Reactor Architecture

The reactor is Zester's event-driven automation engine — the equivalent of Salt's reactor system. Peels, operators, and the master itself publish events onto a durable JetStream stream; the master-side reactor matches each event against operator-written rules and executes typed reactions: dispatching jobs, transitioning enrollments, emitting derived events, or logging.

This document covers the system design: the event flow, the subject and trust model, the exactly-once execution story, loop guards, rules distribution, and multi-master behavior.

For rule authoring see the Reactor guide, for configuration and runbooks the Reactor operations guide, and for wire formats and schemas the Events reference.

Source: pkg/event, pkg/reactor, pkg/beacon, internal/masterd/reactor.go

Event Flow

An event is a MessagePack event.Event (id, tag, data, ts, v, origin, depth — additive-only wire evolution, key set pinned by a conformance test) published under zester.event.>. The events stream captures every publish durably; the masters' shared durable consumer delivers each event to exactly one master fleet-wide and replays events published while every master was down.

Subject Scheme and Origins

The subject, not the payload, is authoritative for event identity. event.ParseSubject derives the origin and tag from subject tokens with adversarial validation (minimum 4 tokens, no empty or wildcard tokens, unrecognized shapes rejected):

Subject shape	Origin	Derived slash tag	Producer
`zester.event.<peel-id>.send.<t1>.<t2>...`	`<peel-id>`	`t1/t2/...`	`event.send` execution module on the peel
`zester.event.<peel-id>.beacon.<name>`	`<peel-id>`	`beacon/<peel-id>/<name>`	Peel beacon engine (v1: the `service` beacon)
`zester.event._master.<t1>.<t2>...`	`_master`	`t1/t2/...`	Master-synthesized events (enrollment hooks, reactor `event.send` chains)
`zester.event._admin.send.<t1>.<t2>...`	`_admin`	`t1/t2/...`	`zester event send` (operator CLI)

Tags use slashes in rule files and payloads (myco/deploy/finished) and dots on the wire subject (myco.deploy.finished).
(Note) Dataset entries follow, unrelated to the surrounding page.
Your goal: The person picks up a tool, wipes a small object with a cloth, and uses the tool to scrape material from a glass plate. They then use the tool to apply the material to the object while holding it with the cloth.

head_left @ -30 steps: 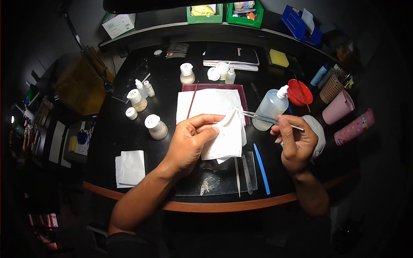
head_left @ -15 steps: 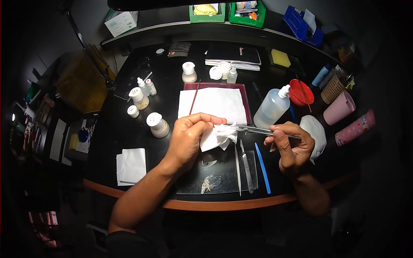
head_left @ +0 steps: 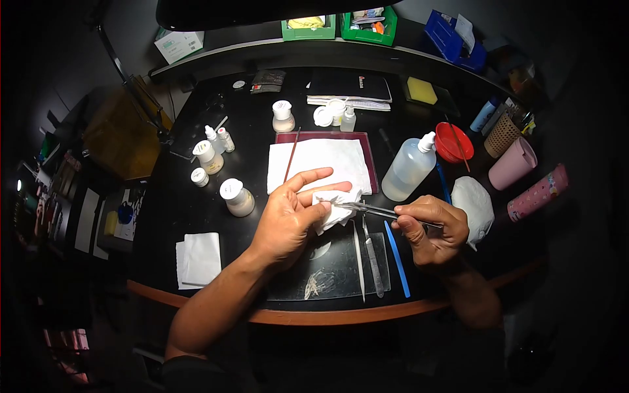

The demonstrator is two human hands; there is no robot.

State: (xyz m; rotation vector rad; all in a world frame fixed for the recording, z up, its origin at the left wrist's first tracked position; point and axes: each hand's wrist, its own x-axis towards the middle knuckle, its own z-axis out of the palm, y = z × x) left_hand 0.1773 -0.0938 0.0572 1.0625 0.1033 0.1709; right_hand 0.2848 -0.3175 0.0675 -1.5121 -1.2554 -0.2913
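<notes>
A crumpled white tissue (head_left: 335,208) lies against the fingers of my left hand (head_left: 288,219), whose thumb presses it while the upper fingers stretch out. My right hand (head_left: 434,230) pinches metal tweezers (head_left: 380,210) between thumb and fingers, and their tips reach the tissue. Whether anything small sits at the tips is too small to tell. Below the hands is a glass plate (head_left: 295,281) with pale smears. A white stick tool (head_left: 360,265), a scalpel handle (head_left: 374,265) and a blue tool (head_left: 397,259) lie at its right side.
White-capped jars (head_left: 237,198) stand at left, beside folded tissue (head_left: 202,260). Behind the hands lies a white sheet (head_left: 318,160) with a brush (head_left: 292,156). At right are a clear bottle (head_left: 409,169), a red bowl (head_left: 453,143), white crumpled paper (head_left: 473,208) and a pink cup (head_left: 512,164).
The fingers of my left hand have spread and lifted, and the tissue now sits higher against them. My right hand with the tweezers has moved slightly left and down. The whole view has shifted a little.
</notes>
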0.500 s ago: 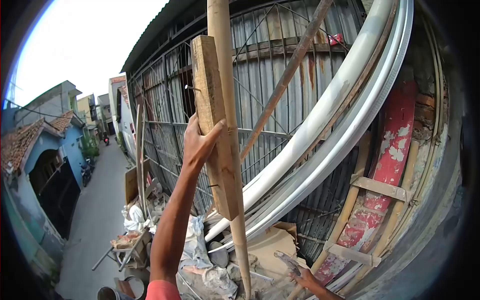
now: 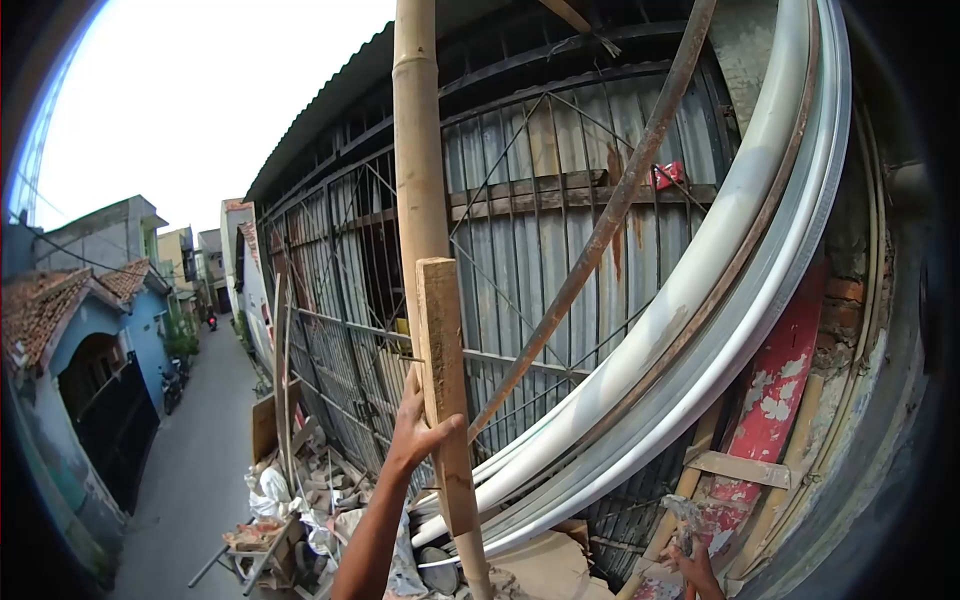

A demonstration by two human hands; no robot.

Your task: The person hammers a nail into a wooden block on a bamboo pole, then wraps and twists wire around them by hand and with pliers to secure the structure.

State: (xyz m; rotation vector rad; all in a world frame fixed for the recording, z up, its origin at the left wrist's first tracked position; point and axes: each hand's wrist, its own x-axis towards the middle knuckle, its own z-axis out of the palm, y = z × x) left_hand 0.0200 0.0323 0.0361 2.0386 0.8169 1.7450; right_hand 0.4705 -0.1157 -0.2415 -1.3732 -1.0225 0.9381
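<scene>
My left hand [image 2: 425,430] is wrapped round a wooden block [image 2: 442,340] and presses it along a tall bamboo pole [image 2: 420,150]. Nails stick out of the block's left side, one above the hand and one below. At the lower right, my right hand [image 2: 695,568] grips a hammer [image 2: 684,518], its head upward, in front of the red peeling board [image 2: 765,400].
Long white pipes [image 2: 700,260] curve beside the pole, and a rusty bar [image 2: 610,215] slants behind it. A barred metal wall [image 2: 520,240] stands behind. Rubble and a wheelbarrow [image 2: 262,555] lie at lower left, beside the alley [image 2: 195,450].
The block and my left hand sit lower in view. My right hand and the hammer have shifted to the right. The view has tilted upward, showing more of the pole and roof.
</scene>
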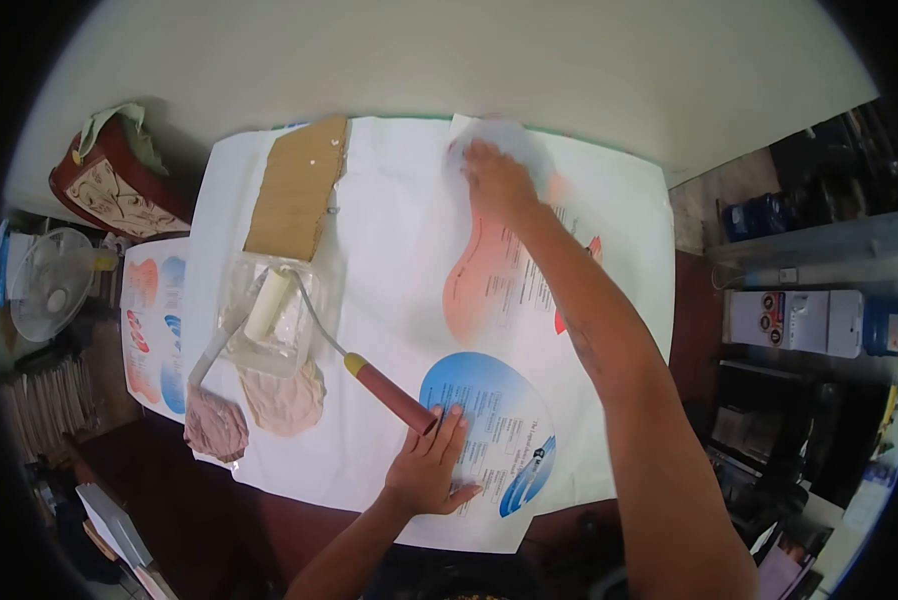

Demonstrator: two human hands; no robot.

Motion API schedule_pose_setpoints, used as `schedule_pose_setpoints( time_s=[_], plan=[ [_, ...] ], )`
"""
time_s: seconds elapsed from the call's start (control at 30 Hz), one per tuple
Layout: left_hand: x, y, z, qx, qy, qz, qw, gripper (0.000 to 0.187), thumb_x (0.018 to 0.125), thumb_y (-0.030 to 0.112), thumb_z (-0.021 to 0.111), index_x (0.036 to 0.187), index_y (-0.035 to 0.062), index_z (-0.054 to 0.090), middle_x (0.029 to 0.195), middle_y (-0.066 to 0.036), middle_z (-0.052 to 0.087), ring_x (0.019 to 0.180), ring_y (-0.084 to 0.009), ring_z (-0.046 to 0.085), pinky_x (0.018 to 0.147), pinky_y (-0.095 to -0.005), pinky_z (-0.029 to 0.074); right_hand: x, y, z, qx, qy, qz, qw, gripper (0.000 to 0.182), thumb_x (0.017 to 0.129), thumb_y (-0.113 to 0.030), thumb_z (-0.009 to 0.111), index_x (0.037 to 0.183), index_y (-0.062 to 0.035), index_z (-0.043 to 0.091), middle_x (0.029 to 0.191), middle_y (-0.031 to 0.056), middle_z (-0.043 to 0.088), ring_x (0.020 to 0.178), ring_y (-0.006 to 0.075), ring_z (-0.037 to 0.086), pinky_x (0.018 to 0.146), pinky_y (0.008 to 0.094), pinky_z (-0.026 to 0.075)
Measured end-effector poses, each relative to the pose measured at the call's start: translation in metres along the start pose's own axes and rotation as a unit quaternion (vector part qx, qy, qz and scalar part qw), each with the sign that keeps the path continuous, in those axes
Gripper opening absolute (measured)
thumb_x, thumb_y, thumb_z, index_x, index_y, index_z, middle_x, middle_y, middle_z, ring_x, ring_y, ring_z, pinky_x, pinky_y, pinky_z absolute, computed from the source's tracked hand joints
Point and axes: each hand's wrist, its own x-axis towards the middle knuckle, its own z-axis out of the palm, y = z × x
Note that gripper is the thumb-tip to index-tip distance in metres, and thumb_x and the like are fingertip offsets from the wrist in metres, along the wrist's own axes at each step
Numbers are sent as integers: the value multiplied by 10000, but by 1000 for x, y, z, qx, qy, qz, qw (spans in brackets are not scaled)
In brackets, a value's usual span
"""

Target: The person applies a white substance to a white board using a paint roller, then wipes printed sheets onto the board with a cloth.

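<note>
My left hand lies flat with fingers spread on the lower end of a white printed sheet with blue and coral shapes. Its fingertips are close to the end of a paint roller's brown handle. At the sheet's far end, my right hand presses a pale, bunched cloth onto the surface; both are blurred. The roller's white sleeve rests in a clear plastic tray, its wire frame reaching out over the rim. A brush-like tool with a pale handle leans against the tray.
Brown cardboard lies behind the tray. Two crumpled cloths, one beige and one mauve, sit in front. Another printed sheet is at the left. A wall stands behind the white-covered table; a fan is far left.
</note>
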Motion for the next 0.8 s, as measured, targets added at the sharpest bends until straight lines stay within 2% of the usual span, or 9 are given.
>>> schedule_pose_setpoints(
  time_s=[0.03, 0.1, 0.23, 0.33, 0.53, 0.67, 0.7, 0.77, 0.8],
  plan=[
    [2, -3, -1, 4, 2, 0, 1000, 945, 845, 614, 614, 1421, -111, 427, 1541, -274, 362, 1449, -440, 300, 1116, -471, 327, -16, -8, -12, 25, -42, -1, 999, 387, 943, -157, 567, 1292, 9, 560, 1437, 179, 493, 1325, 321, 460, 1072, 452, 397],
    [0, -4, -1, -4, 7, -2, 1000, 947, 844, 616, 614, 1423, -109, 425, 1542, -272, 361, 1450, -437, 299, 1104, -467, 338, -72, -11, 1, -8, 28, -52, 998, 418, 923, -113, 569, 1324, 7, 552, 1458, 184, 490, 1345, 323, 462, 1095, 447, 395],
    [1, -5, 3, -16, 12, -8, 1000, 958, 841, 623, 613, 1431, -106, 416, 1546, -269, 359, 1449, -434, 303, 1090, -457, 350, -52, 29, 14, -77, 55, -65, 993, 443, 900, -67, 549, 1334, 22, 547, 1455, 208, 503, 1343, 343, 483, 1088, 460, 408],
    [1, -4, 4, 7, 20, -6, 1000, 963, 841, 632, 605, 1432, -104, 417, 1544, -268, 364, 1447, -430, 312, 1079, -457, 357, 15, 29, 3, -61, 61, 82, 993, 413, 989, -163, 484, 1363, 10, 523, 1459, 205, 498, 1354, 318, 478, 1105, 445, 397],
    [0, -5, 5, 8, 26, -3, 1000, 939, 848, 623, 592, 1424, -100, 430, 1534, -270, 379, 1443, -429, 321, 1059, -449, 369, -50, 65, -17, -100, 34, 36, 994, 436, 1023, -227, 447, 1384, 13, 500, 1504, 218, 445, 1355, 324, 477, 1106, 428, 399],
    [1, -4, 3, -7, 24, -4, 1000, 938, 853, 618, 590, 1431, -102, 420, 1536, -272, 372, 1440, -433, 322, 1104, -473, 339, -13, 71, -6, -110, 85, 121, 983, 423, 987, -191, 489, 1370, -20, 537, 1476, 182, 495, 1314, 344, 507, 1055, 444, 440],
    [0, -3, 5, -10, 24, -3, 1000, 938, 854, 616, 590, 1431, -103, 418, 1538, -272, 368, 1438, -435, 323, 1121, -479, 324, -29, 62, -4, -75, 109, 95, 987, 418, 946, -144, 515, 1342, -15, 560, 1435, 178, 536, 1298, 365, 512, 1027, 456, 456],
    [1, -8, 2, -8, 30, -2, 1000, 940, 852, 614, 594, 1431, -105, 416, 1539, -274, 361, 1434, -437, 325, 1150, -491, 293, -83, 15, 6, 37, 6, 68, 997, 431, 884, -86, 568, 1305, 6, 581, 1413, 201, 536, 1300, 367, 511, 1041, 484, 442],
    [0, -6, 2, -9, 30, -1, 1000, 941, 851, 613, 597, 1429, -107, 415, 1539, -276, 359, 1432, -438, 326, 1161, -496, 277, -125, -5, 34, -65, 57, -67, 994, 464, 875, -106, 596, 1331, -19, 577, 1455, 172, 510, 1330, 339, 498, 1060, 490, 437]
  ],
)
The mapping is strictly 1:1 because tag segments may only contain [a-zA-Z0-9_-] — dots, wildcards, and whitespace are rejected by event.ValidateTag.

Rules match against the match key <origin>/<slash-tag>, e.g. web-01/myco/deploy/finished or _master/enroll/pending/enr-123. Including the origin in the match key is a core security property (see Trust Model).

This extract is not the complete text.